* [EXERCISE]:
Leaving the pictures aside, reproduce the data in full and word for word.

*** DATA SEGMENT Section Begins ***

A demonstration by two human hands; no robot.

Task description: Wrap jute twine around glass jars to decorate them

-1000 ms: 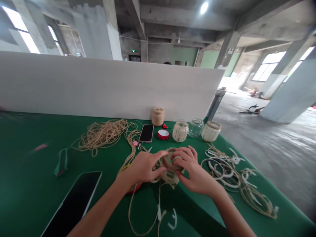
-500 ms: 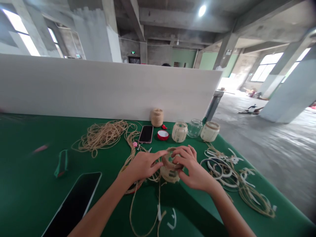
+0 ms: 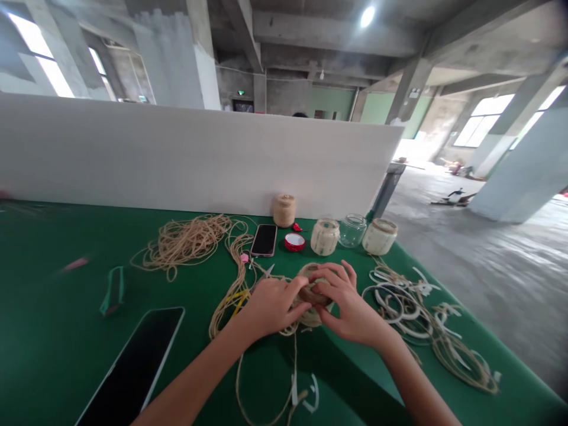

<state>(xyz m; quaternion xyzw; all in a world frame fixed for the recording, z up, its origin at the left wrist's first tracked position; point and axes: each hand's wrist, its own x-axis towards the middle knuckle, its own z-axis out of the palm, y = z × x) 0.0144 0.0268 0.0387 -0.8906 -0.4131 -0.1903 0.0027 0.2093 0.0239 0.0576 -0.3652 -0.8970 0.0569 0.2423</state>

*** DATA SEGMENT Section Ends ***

* [PROBLEM SOLUTION]:
A demonstration by two human hands; no robot.

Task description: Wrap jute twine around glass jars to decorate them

-1000 ms: 
-500 ms: 
+0 ms: 

<state>(xyz m; quaternion xyzw; all in a world frame fixed for the recording, z up, its origin at the left wrist's first tracked position; point and axes: each hand's wrist, its own x-axis towards the middle knuckle, its own z-axis out of the palm, y = z × x) 0.0144 0.0268 0.0387 -0.8906 -0.4131 -0.1903 0.0027 0.2093 0.0239 0.0576 -0.3652 -0.8970 0.0569 0.2423</state>

This exercise is complete.